Social connection is a form of nourishment, like food. Just as our early experiences shape our present-day relationship with food, so our early experiences of connection shape our present-day relationships with other people. Our specific nutritional needs change over the course of our life-span, but the fundamental need for food does not; similarly, our need for connection changes across our life-spans, but our fundamental need for connection does not. And the culture we live in constrains the food choices available to us. Same goes for connection.

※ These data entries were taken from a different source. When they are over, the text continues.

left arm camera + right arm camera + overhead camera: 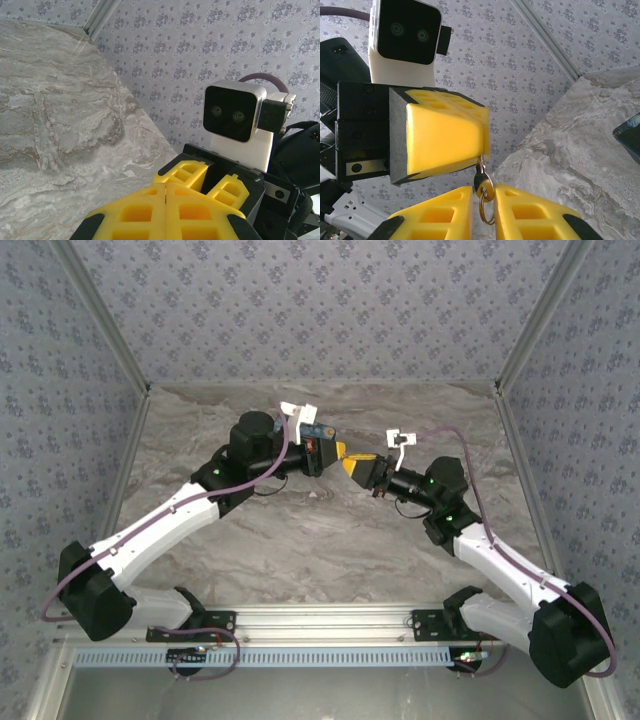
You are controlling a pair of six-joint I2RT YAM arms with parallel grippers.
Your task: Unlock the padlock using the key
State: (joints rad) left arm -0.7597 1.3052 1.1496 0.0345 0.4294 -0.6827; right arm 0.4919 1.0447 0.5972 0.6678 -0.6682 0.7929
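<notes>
One small grey key [481,176], ring [486,209] dangling, pinched in left tool [483,149].

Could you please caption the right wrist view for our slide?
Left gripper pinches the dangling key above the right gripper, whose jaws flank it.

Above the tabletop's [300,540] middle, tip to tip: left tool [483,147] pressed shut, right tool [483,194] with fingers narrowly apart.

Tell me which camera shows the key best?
The right wrist view: the key hangs close up from the left gripper. From above it is too small to tell; the left wrist view hides it behind yellow fingers.
</notes>
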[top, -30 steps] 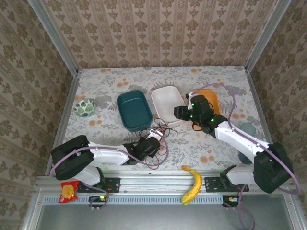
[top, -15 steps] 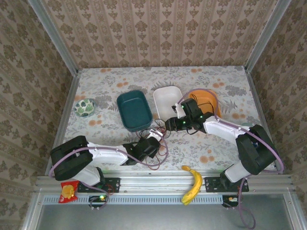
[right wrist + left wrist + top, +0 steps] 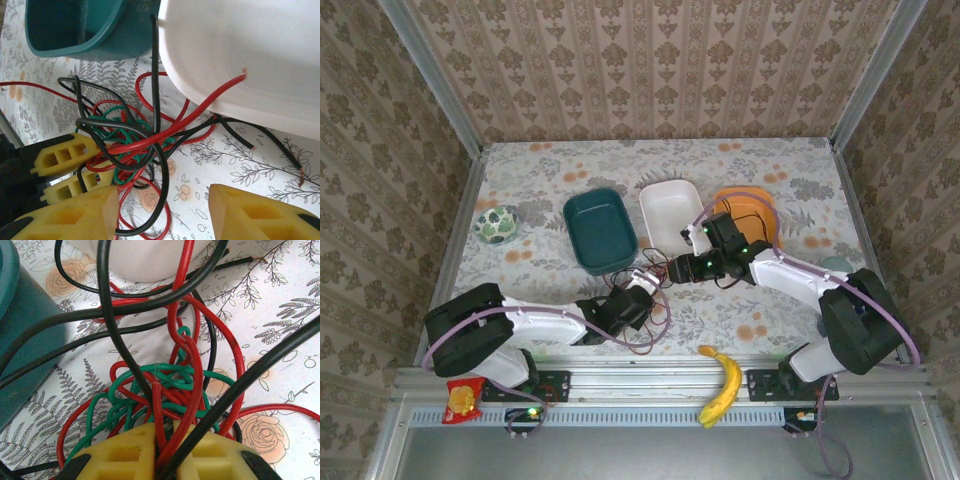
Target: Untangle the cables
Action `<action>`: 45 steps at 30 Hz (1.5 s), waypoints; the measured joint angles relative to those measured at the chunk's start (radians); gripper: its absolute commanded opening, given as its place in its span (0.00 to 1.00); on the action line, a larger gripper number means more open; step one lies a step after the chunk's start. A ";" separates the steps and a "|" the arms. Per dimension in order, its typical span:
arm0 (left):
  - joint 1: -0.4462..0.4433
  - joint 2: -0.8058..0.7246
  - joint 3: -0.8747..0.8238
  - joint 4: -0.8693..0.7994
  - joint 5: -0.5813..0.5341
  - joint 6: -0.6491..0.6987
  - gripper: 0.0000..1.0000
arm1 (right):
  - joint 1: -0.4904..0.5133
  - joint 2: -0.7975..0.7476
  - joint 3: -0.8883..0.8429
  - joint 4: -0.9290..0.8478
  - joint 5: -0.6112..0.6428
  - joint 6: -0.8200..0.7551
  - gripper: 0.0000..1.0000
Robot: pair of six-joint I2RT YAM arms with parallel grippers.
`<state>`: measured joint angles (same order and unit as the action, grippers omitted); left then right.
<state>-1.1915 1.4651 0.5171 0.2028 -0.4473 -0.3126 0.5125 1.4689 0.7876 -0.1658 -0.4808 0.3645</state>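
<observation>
Tangle of black, red and green cables (image 3: pixel 642 283) on the floral worktop (image 3: pixel 760 165), just in front of the teal tub (image 3: pixel 600 230) and the white tub (image 3: pixel 668 212); one red end lies up against the white tub. The left end effector (image 3: pixel 167 442) has its yellow pads pinched narrow on several strands of the cables. The right end effector (image 3: pixel 162 207) sits beside the knot — pads set wide apart, gripping nothing, a black loop lying in the gap.
</observation>
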 measured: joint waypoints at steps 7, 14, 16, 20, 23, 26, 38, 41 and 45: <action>0.000 0.000 0.000 0.001 0.005 0.000 0.29 | 0.016 0.043 0.005 0.000 -0.003 -0.002 0.03; 0.000 0.016 -0.005 0.039 0.013 -0.005 0.39 | 0.017 -0.186 0.007 -0.010 0.154 0.005 0.00; 0.000 0.028 -0.010 0.055 0.017 -0.005 0.38 | 0.017 -0.264 0.021 -0.010 0.208 0.005 0.00; 0.000 0.051 -0.011 0.091 0.018 -0.008 0.37 | 0.017 -0.324 0.072 -0.013 0.296 0.005 0.00; 0.001 0.068 -0.011 0.116 0.017 -0.008 0.37 | 0.017 -0.348 0.106 -0.015 0.376 0.005 0.00; 0.001 0.079 -0.012 0.133 0.016 -0.009 0.37 | 0.018 -0.383 0.122 -0.018 0.470 0.004 0.00; 0.001 0.080 -0.013 0.135 0.016 -0.032 0.37 | -0.084 -0.529 0.284 0.095 0.690 -0.079 0.00; 0.001 0.080 -0.013 0.135 0.016 -0.034 0.37 | -0.131 -0.561 0.296 0.142 0.721 -0.090 0.00; 0.001 0.081 -0.013 0.135 0.016 -0.035 0.37 | -0.211 -0.591 0.297 0.181 0.736 -0.093 0.00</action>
<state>-1.1908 1.5459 0.5037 0.3378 -0.4309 -0.3473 0.3019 0.8783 1.0843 0.0154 0.2554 0.2718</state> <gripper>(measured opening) 0.369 0.065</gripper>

    Being alone as an infant isn’t just lonely; it’s a matter of life and death—and it’s not just that babies die if they aren’t fed and kept warm and held out of reach of predatory carnivores. Babies can literally die of loneliness itself, even if their other needs are met.1 Contact with another person is a basic biological need; loneliness is a form of starvation.

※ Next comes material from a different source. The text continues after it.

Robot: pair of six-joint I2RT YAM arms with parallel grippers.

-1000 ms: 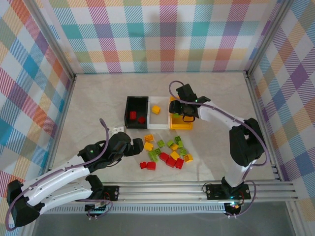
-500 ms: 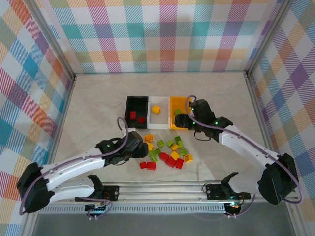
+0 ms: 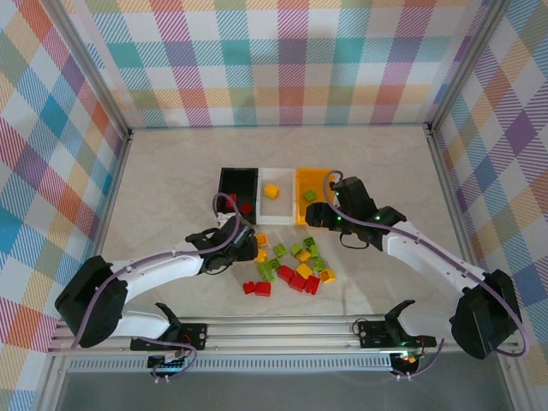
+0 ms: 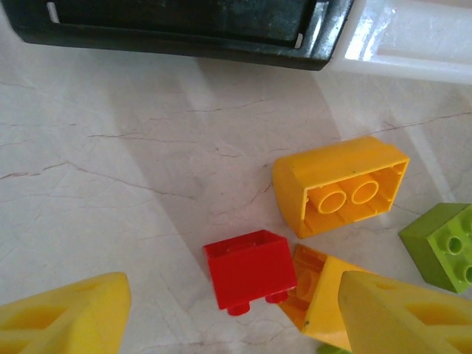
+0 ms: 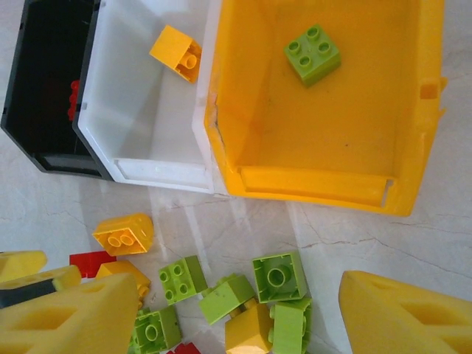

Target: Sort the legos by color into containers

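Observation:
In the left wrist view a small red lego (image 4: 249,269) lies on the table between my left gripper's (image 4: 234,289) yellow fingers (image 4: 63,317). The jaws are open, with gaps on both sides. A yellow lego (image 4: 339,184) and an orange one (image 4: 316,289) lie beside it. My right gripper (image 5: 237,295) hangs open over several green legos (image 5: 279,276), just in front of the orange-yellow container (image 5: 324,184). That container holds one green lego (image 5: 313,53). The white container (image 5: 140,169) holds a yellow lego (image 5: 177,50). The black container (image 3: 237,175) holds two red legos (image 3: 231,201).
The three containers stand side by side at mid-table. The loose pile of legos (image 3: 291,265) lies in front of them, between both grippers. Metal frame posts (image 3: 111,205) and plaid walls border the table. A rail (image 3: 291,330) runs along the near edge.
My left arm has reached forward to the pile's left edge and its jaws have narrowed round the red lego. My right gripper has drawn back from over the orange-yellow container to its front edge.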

Even as adults, connection nourishes us in a literal, physiological way, regulating our heart rates and respiration rates, influencing the emotional activation in our brains, shifting our immune response to injuries and wounds, changing our exposure to stressors, and modulating our stress response.2 We literally sicken and die without connection. A 2015 meta-analysis, encompassing seventy different studies and over three million research participants from around the globe, found that social isolation and loneliness increased a person’s odds of an early death by 25 to 30 percent.3 In describing the results of a 2018 study on the health impact of loneliness, a chief medical officer for an insurance company described loneliness as having “the same impact on mortality as smoking fifteen cigarettes a day.”4 Also in 2018, the United Kingdom’s government created a Commission on Loneliness, framing it as a public health issue with the same health impact as living with a chronic disease like diabetes.5 Residing in the beating heart of every adult human is that infant who will literally die if she isn’t connected with other people.

And yet the “common wisdom” is that individual development should be a linear progression from dependence to autonomy. When psychologists began formulating theories about human development, they concluded that it’s “immature” to depend on others. The best, strongest, sanest, smartest, and most grown-up people, they said, are the ones who don’t need anyone to do anything for them.